Paolo Sibilla, nel 1985, scrisse: «Oggi non è agevole ricostruire e delineare i tratti fondamentali della vita e della personalità di un contadino, vissuto in una piccola comunità alpina come Rimella tra la fine del Settecento e i primi decenni dell’Ottocento. Tale infatti era Giovanni Battista Filippa: un semplice montanaro il cui destino e le cui esperienze personali maturano, si esprimono e si intrecciano con quelle di altri uomini che come lui appartengono al medesimo ambiente e alla stessa categoria sociale» (http://www.rimellawalser.it/museo.htm).

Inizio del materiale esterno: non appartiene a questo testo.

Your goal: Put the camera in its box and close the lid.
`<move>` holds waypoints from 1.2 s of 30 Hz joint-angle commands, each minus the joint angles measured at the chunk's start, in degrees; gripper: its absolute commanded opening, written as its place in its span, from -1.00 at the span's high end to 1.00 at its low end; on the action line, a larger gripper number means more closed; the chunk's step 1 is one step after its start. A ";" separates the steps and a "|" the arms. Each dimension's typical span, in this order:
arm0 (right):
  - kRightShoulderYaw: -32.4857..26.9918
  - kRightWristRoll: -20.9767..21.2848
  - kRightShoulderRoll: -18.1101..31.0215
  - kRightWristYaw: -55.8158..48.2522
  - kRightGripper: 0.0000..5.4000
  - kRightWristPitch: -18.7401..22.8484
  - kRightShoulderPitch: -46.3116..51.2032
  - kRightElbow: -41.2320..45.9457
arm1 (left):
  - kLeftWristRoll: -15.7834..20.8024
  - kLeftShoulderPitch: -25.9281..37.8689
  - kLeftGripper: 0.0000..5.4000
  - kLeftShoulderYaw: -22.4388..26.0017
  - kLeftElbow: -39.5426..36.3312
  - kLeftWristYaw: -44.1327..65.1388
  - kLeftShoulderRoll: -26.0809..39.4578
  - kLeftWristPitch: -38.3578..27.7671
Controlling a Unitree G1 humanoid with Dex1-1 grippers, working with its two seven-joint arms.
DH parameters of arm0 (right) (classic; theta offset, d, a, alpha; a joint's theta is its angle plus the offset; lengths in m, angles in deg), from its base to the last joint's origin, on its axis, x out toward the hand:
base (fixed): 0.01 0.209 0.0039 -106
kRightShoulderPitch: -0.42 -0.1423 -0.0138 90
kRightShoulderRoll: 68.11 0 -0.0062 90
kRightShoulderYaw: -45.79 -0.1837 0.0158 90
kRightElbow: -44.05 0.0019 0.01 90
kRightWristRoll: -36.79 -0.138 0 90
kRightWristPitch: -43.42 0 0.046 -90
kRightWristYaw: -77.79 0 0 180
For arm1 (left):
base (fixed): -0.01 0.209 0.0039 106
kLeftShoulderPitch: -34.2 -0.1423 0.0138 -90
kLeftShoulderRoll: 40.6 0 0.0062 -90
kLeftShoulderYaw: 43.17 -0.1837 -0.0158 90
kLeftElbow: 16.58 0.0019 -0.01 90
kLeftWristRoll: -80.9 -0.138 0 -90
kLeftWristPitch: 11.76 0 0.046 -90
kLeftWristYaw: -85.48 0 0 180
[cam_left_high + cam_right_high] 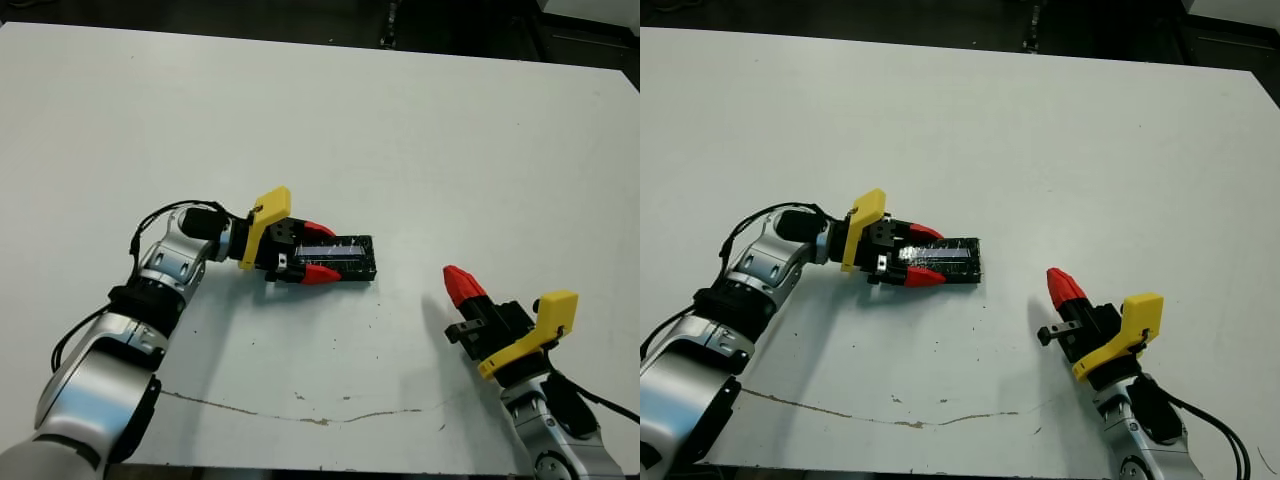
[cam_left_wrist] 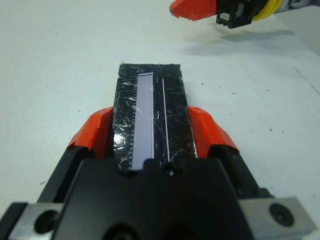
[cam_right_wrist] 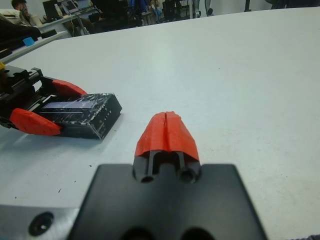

Ancora Paolo Sibilla (http://www.rimellawalser.it/museo.htm) : «Intorno al 1834, con grande libertà e con spirito positivo e moderno, dona alla comunità  […] la collezione personale di monete, libri ed altri oggetti che si era procurati non senza difficoltà, oggetti che nel piccolo mondo chiuso di Rimella rappresentavano delle rarità. Contestualmente, egli diede corso al progetto che prevedeva l’allestimento, in un locale della propria abitazione nella frazione della Sella – come egli brevemente ricorda nelle sue “cronache” – di un primo nucleo espositivo che il Filippa denominò “Gabinetto di curiosità e cose rare” che successivamente verrà elevato al rango di “Museo” dotato di una propria sede. Nei progetti di Giovanni Battista Filippa, il museo avrebbe svolto una funzione molto importante: quella di stimolare la curiosità e gli interessi delle persone, specie di quelle che avevano scarse possibilità di uscire dalla comunità e di affacciarsi sul mondo esterno. Facendosi promotore di questa iniziativa, certamente molto singolare per quei tempi e per il luogo in cui si realizza, il Filippa denota di possedere una notevole sensibilità per le correnti culturali più avanzate e uno spirito enciclopedico che oggi non possono fare a meno di stupirci. Allo scopo di realizzare rapidamente quanto si era proposto, il saggio montanaro rimellese non esitò a bussare a molte porte. In capo a qualche anno, aiutato da altre persone da lui stesso sollecitate, riuscì ad arricchire la sua collezione personale di nuovi esemplari di minerali, reperti fossili, conchiglie, animali imbalsamati stanziali ed esotici, esemplari numismatici anche di un certo valore che, classificati e opportunamente ordinati, riuscivano nel loro insieme a fornire un’idea della complessità e della insospettata varietà del mondo e della natura».